§ Material supplied:
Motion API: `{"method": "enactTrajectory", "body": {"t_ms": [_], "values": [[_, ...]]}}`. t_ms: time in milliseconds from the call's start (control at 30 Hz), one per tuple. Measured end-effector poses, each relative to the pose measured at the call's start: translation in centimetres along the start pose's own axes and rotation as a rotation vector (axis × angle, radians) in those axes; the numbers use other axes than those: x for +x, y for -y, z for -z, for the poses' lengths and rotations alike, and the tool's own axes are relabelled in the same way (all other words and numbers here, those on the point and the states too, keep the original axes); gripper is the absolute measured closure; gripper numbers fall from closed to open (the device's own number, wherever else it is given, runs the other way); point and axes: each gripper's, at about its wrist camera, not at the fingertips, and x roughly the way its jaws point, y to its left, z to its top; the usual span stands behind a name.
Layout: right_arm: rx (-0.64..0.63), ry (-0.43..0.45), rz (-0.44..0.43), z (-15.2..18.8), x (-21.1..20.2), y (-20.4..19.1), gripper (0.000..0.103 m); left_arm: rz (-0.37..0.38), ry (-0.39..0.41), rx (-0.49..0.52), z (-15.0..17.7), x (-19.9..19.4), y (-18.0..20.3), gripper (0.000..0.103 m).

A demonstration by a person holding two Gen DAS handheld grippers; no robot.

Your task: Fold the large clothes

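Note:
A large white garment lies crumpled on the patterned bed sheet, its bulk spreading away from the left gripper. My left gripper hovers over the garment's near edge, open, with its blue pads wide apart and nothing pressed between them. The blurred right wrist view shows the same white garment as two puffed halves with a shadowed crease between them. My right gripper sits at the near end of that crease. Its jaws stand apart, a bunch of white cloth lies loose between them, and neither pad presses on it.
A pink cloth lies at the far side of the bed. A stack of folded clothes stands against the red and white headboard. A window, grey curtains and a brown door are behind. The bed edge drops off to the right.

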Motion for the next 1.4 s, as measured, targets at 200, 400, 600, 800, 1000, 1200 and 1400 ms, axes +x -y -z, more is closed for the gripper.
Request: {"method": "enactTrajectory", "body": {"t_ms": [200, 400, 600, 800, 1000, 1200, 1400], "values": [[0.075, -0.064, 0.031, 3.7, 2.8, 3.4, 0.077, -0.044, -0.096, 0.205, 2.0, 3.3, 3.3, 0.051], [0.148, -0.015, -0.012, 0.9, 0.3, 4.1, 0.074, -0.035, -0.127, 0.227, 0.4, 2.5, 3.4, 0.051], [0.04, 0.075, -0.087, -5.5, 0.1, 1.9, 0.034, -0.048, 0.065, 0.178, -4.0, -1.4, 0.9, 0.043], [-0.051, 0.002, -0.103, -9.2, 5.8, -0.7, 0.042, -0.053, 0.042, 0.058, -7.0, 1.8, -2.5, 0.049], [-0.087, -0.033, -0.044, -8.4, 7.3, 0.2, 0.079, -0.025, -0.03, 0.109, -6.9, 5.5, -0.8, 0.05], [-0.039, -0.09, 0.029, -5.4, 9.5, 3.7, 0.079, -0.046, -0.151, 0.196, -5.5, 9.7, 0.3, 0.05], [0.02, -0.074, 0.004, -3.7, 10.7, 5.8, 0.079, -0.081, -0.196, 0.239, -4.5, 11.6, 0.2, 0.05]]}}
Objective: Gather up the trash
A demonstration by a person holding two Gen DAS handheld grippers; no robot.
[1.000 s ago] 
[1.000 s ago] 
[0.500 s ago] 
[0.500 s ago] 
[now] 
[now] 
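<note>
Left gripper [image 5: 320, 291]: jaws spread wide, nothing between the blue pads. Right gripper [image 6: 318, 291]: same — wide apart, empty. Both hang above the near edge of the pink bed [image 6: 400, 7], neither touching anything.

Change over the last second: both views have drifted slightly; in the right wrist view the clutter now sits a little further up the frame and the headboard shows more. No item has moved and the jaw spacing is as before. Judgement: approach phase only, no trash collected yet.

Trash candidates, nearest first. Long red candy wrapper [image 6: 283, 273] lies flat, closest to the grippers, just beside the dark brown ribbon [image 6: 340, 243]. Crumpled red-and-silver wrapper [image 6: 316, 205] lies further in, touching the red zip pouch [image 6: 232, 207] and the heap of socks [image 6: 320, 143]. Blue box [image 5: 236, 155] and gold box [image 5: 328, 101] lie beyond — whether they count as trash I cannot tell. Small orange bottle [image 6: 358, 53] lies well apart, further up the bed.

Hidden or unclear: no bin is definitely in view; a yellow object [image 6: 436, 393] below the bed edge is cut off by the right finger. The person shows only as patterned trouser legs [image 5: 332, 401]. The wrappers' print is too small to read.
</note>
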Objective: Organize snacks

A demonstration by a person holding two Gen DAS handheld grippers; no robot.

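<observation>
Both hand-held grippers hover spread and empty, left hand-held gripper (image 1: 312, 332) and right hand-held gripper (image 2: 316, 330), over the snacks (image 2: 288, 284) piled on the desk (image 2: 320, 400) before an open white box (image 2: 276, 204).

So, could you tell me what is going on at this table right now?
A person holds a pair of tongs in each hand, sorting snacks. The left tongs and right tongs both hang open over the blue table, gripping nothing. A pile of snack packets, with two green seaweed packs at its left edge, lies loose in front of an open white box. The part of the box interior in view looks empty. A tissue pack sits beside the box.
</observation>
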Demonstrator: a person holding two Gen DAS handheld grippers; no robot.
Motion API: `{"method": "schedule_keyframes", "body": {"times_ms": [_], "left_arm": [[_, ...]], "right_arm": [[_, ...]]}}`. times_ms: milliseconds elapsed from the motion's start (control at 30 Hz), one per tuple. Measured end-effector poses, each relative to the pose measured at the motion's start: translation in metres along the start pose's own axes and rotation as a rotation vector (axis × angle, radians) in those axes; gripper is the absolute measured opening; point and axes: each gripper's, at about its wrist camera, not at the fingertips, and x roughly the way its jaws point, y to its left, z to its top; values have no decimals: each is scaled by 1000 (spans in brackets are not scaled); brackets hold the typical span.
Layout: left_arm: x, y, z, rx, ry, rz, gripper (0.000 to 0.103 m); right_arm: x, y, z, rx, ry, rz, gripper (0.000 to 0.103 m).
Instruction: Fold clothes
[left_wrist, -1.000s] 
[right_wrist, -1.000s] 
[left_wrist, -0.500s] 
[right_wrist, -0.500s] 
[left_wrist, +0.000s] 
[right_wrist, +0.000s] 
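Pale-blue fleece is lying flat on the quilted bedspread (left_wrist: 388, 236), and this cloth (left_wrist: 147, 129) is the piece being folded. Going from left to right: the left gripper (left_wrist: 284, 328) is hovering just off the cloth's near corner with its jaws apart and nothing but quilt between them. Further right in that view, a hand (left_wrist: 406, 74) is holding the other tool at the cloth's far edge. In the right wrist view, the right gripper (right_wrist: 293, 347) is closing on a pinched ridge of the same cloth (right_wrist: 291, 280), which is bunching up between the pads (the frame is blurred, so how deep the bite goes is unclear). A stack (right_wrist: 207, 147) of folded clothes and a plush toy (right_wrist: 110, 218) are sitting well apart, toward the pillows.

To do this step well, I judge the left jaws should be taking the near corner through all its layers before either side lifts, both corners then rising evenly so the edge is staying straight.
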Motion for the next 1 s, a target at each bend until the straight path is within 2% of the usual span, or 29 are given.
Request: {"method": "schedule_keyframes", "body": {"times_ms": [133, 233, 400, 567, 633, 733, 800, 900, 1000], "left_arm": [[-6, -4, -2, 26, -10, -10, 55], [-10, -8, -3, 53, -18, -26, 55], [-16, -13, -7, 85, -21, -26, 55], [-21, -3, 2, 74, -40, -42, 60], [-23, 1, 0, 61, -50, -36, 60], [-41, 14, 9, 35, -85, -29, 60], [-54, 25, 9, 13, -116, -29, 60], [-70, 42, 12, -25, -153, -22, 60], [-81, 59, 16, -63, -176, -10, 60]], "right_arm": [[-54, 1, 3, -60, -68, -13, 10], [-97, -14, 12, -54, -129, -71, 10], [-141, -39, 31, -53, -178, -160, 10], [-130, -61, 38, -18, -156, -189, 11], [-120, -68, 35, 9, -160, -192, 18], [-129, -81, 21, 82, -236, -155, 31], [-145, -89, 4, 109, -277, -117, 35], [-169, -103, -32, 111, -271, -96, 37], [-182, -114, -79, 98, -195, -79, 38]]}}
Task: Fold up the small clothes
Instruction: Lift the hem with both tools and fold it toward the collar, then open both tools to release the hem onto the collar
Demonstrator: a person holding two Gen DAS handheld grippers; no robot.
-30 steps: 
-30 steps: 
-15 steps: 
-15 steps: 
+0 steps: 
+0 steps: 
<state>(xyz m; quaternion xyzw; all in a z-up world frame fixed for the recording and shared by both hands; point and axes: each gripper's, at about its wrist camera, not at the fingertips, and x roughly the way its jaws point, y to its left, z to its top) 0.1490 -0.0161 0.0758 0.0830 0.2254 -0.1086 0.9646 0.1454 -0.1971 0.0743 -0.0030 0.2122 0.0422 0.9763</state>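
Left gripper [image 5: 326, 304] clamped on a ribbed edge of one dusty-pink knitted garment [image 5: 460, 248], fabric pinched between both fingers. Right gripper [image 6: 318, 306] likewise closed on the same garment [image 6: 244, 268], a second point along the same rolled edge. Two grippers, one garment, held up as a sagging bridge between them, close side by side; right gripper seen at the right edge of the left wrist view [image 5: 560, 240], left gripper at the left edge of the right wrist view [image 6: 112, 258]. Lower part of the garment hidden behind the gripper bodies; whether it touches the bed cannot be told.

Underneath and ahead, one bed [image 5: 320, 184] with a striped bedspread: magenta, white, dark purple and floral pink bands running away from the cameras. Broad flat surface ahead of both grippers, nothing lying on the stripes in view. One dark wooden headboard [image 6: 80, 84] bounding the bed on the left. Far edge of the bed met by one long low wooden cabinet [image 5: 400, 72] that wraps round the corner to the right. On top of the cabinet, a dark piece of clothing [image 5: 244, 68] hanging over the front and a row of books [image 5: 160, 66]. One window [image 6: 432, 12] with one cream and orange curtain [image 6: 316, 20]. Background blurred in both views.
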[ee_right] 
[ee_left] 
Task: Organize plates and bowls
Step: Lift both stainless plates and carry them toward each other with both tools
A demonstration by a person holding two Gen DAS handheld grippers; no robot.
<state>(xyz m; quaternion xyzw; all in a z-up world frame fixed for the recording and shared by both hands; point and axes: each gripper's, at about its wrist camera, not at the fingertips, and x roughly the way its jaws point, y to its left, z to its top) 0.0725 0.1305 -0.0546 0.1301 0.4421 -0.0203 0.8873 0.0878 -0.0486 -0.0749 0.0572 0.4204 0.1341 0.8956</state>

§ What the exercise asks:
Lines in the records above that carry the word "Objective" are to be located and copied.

§ Expected output:
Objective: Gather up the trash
Objective: Organize snacks

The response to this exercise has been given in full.